§ **Task**
Repeat precisely the span of lines below that opens with the line containing "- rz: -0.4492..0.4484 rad" and closes with the line containing "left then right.", both included.

Data below section start

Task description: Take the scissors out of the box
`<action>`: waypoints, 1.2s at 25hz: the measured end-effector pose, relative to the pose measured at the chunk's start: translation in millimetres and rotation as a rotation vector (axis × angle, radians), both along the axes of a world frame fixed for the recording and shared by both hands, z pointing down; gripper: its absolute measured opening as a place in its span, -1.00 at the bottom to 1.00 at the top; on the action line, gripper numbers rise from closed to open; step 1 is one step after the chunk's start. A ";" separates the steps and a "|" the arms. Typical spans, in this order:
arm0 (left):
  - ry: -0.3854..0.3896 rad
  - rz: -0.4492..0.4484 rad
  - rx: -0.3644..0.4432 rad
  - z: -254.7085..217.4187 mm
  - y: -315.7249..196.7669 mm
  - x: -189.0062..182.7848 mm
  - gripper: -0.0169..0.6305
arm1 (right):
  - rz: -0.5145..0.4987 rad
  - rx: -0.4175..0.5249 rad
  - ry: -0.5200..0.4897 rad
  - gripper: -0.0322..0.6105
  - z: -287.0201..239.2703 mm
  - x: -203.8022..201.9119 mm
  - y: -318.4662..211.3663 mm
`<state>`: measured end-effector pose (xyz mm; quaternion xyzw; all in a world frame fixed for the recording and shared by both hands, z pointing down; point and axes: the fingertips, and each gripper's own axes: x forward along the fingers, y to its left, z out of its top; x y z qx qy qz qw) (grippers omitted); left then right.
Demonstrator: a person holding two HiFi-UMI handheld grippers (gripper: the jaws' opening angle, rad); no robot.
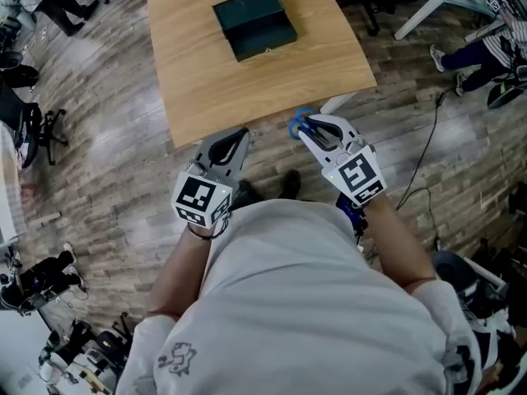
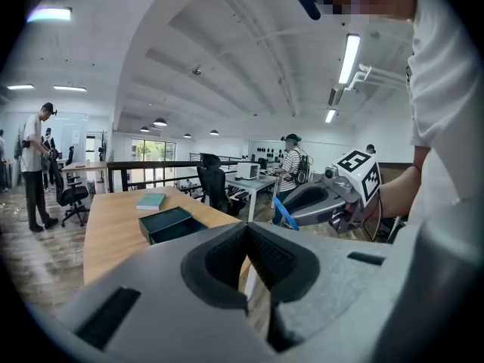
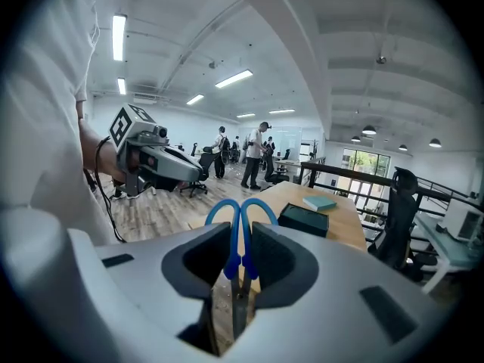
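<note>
My right gripper (image 1: 306,126) is shut on the blue-handled scissors (image 1: 298,124), just off the near edge of the wooden table (image 1: 206,81). In the right gripper view the scissors (image 3: 261,209) sit between the pads, handle loops pointing forward and blades back toward the camera. The dark green box (image 1: 255,23) lies open at the far middle of the table, well away from both grippers, and also shows as the box (image 3: 304,219) and the box (image 2: 170,224). My left gripper (image 1: 243,132) hangs beside the right one, shut on nothing. Its jaws (image 2: 246,229) hold nothing.
A teal flat item (image 2: 151,200) lies beyond the box. A white table leg (image 1: 338,103) stands under the near right corner. Office chairs (image 1: 41,130), a floor cable (image 1: 428,155) and several people, one standing (image 2: 36,165), surround the table on wooden flooring.
</note>
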<state>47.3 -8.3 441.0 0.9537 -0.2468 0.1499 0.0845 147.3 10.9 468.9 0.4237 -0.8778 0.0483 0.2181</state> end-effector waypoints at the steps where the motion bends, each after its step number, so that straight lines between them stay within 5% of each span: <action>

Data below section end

§ **Written answer**
  - rz: -0.4492..0.4484 rad
  - rx: -0.3644..0.4432 rad
  - z: -254.7085..217.4187 mm
  - y: -315.7249..196.7669 mm
  - x: -189.0062..182.7848 mm
  - gripper: -0.0169..0.6305
arm1 (right):
  - rz: -0.5145..0.4987 rad
  - rx: -0.4175..0.5249 rad
  - ry: -0.5200..0.4897 rad
  - gripper: -0.0322..0.6105
  - z: -287.0201..239.2703 mm
  - x: -203.8022..201.9119 mm
  - y: -318.4662..211.3663 mm
`<state>`: measured end-effector pose (xyz mm; quaternion xyzw; all in a world frame fixed for the recording and shared by both hands, z pointing down; point and axes: the fingertips, and each gripper's own axes: x forward along the fingers, y to its left, z out of its top; x y z qx qy qz qw) (grippers omitted); left then right.

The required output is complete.